▶ _Problem statement_: Your answer should consist of the lines holding "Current", copied from the material below.

▶ _Provided data_:

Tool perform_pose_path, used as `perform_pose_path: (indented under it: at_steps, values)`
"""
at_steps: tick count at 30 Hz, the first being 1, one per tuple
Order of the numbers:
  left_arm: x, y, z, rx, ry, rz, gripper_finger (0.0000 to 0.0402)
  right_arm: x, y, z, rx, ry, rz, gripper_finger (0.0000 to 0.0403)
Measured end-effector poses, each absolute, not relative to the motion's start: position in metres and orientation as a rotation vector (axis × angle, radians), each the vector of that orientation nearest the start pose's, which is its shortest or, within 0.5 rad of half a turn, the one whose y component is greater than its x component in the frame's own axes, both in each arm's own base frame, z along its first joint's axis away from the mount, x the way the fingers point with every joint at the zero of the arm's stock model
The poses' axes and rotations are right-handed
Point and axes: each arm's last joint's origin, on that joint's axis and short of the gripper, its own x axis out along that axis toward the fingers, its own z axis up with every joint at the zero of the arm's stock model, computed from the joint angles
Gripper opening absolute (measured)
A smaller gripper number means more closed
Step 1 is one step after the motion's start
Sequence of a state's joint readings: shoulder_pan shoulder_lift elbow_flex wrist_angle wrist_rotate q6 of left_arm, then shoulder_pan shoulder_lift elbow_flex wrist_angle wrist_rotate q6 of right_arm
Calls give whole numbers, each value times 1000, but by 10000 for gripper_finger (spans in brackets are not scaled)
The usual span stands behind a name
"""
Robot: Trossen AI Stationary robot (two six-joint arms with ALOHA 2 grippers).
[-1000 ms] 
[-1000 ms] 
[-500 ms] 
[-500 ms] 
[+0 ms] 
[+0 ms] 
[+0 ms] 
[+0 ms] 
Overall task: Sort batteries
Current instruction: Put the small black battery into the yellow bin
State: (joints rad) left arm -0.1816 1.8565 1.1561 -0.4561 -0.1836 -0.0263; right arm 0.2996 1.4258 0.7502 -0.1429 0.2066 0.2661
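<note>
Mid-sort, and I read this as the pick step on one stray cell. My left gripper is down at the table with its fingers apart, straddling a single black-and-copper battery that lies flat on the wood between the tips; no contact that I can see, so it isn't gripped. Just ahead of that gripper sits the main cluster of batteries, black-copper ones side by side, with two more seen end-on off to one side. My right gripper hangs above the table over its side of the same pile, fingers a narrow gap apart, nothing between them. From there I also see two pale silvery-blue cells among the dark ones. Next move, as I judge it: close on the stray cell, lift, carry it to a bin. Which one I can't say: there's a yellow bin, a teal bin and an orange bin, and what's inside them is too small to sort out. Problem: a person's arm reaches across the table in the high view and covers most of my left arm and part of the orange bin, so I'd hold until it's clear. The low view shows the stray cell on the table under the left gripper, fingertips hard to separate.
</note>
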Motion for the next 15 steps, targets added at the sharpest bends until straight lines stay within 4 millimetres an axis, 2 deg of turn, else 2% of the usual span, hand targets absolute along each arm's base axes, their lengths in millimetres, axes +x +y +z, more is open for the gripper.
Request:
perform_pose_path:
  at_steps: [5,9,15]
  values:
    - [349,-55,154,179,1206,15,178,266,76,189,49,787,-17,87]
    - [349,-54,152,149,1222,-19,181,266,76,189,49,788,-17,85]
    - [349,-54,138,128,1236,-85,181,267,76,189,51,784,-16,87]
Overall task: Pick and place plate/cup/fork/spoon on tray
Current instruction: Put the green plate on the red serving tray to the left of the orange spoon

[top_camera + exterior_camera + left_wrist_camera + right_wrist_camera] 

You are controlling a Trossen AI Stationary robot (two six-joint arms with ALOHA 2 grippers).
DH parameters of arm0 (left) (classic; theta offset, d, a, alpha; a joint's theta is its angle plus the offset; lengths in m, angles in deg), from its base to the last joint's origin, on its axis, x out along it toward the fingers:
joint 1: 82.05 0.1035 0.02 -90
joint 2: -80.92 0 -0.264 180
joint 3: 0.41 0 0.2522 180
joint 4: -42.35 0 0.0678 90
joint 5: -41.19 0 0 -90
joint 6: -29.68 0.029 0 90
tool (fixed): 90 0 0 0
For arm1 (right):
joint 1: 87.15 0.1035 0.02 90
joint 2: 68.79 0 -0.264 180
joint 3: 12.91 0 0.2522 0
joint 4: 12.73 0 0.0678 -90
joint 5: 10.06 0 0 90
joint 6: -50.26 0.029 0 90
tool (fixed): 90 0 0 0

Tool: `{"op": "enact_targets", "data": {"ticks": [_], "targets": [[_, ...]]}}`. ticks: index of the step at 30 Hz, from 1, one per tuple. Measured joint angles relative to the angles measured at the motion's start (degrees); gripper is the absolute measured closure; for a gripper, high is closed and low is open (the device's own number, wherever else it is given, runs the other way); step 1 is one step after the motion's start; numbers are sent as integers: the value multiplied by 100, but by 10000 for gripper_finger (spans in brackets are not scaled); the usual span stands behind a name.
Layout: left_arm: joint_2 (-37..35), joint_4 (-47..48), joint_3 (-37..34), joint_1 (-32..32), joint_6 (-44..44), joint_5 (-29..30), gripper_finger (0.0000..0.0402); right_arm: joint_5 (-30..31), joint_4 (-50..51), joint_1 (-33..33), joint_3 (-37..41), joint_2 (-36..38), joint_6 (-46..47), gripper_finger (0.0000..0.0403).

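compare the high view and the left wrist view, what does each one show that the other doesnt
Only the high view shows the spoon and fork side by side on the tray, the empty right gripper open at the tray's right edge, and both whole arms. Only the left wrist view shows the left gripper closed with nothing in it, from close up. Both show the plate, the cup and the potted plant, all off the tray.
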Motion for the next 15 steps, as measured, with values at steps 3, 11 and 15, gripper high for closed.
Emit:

▶ _Solution for this problem_:
Current instruction: Put the small black battery into the yellow bin
Current instruction: Put the green plate on the red serving tray to the left of the orange spoon

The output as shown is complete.